> _Aim of the exercise_
Whatever the listing holds, output it without alteration.

> _Available data_
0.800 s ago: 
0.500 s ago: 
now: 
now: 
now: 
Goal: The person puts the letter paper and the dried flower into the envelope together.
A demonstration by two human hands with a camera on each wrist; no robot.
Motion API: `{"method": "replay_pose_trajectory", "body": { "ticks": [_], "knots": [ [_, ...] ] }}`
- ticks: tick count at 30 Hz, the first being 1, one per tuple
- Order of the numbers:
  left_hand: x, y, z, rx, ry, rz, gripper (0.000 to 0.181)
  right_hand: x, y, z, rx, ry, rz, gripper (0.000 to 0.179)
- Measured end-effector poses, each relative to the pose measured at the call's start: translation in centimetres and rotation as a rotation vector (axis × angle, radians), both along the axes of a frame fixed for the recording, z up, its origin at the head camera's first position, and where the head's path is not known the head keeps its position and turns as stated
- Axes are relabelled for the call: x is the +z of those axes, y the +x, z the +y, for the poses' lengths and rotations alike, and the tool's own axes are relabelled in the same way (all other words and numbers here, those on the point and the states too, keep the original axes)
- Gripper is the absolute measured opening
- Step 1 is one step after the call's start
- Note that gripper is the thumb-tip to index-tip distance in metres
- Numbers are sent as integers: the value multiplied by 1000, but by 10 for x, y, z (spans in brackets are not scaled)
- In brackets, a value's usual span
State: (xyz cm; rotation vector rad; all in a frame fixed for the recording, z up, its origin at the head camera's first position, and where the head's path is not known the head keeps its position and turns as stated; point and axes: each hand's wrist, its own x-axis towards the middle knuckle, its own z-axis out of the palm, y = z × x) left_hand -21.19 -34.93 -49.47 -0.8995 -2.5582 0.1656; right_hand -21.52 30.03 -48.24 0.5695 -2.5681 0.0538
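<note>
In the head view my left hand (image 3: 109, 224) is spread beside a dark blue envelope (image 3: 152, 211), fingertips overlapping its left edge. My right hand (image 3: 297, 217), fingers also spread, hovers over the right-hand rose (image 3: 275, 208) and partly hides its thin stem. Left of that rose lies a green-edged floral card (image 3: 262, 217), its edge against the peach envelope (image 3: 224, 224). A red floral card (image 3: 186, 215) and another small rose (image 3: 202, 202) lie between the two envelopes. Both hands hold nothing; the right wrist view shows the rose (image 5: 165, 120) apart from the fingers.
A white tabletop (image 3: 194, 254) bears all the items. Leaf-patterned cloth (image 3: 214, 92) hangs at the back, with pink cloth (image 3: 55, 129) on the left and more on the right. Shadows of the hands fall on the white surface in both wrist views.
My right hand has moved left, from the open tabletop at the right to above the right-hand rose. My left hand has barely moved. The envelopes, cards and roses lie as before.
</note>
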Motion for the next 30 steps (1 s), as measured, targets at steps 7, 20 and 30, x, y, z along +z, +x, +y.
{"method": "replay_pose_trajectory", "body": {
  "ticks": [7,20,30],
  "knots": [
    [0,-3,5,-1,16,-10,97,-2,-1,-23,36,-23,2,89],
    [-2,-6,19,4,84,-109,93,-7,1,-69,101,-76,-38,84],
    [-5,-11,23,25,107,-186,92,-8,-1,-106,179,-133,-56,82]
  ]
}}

> _Answer to the problem_
0.800 s ago: 
0.500 s ago: 
now: 
now: 
now: 
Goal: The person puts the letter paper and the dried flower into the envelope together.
A demonstration by two human hands with a camera on each wrist; no robot.
Motion API: `{"method": "replay_pose_trajectory", "body": { "ticks": [_], "knots": [ [_, ...] ] }}`
- ticks: tick count at 30 Hz, the first being 1, one per tuple
- Order of the numbers:
  left_hand: x, y, z, rx, ry, rz, gripper (0.000 to 0.181)
  right_hand: x, y, z, rx, ry, rz, gripper (0.000 to 0.179)
- Measured end-effector poses, each relative to the pose measured at the call's start: translation in centimetres and rotation as a rotation vector (axis × angle, radians), both along the axes of a frame fixed for the recording, z up, its origin at the head camera's first position, and where the head's path is not known the head keeps its position and turns as stated
- Axes are relabelled for the call: x is the +z of those axes, y the +x, z the +y, for the poses' lengths and rotations alike, and the tool's own axes are relabelled in the same way (all other words and numbers here, those on the point and the states too, keep the original axes)
- Gripper is the absolute measured opening
- Step 1 is one step after the call's start
- Note that gripper is the thumb-tip to index-tip distance in metres
- Numbers are sent as integers: the value multiplied by 1000, but by 10 for x, y, z (spans in brackets are not scaled)
- In brackets, a value's usual span
State: (xyz cm; rotation vector rad; all in a frame fixed for the recording, z up, its origin at the head camera's first position, and where the head's path is not known the head keeps its position and turns as stated; point and axes: each hand's wrist, its own x-axis towards the middle knuckle, its own z-axis out of the palm, y = z × x) left_hand -21.19 -34.93 -49.47 -0.8995 -2.5582 0.1656; right_hand -21.52 30.03 -48.24 0.5695 -2.5681 0.0538
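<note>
In the head view my left hand (image 3: 109, 224) is spread beside a dark blue envelope (image 3: 152, 211), fingertips overlapping its left edge. My right hand (image 3: 297, 217), fingers also spread, hovers over the right-hand rose (image 3: 275, 208) and partly hides its thin stem. Left of that rose lies a green-edged floral card (image 3: 262, 217), its edge against the peach envelope (image 3: 224, 224). A red floral card (image 3: 186, 215) and another small rose (image 3: 202, 202) lie between the two envelopes. Both hands hold nothing; the right wrist view shows the rose (image 5: 165, 120) apart from the fingers.
A white tabletop (image 3: 194, 254) bears all the items. Leaf-patterned cloth (image 3: 214, 92) hangs at the back, with pink cloth (image 3: 55, 129) on the left and more on the right. Shadows of the hands fall on the white surface in both wrist views.
My right hand has moved left, from the open tabletop at the right to above the right-hand rose. My left hand has barely moved. The envelopes, cards and roses lie as before.
</note>
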Motion for the next 30 steps (1 s), as measured, targets at steps 7, 20 and 30, x, y, z along +z, +x, +y.
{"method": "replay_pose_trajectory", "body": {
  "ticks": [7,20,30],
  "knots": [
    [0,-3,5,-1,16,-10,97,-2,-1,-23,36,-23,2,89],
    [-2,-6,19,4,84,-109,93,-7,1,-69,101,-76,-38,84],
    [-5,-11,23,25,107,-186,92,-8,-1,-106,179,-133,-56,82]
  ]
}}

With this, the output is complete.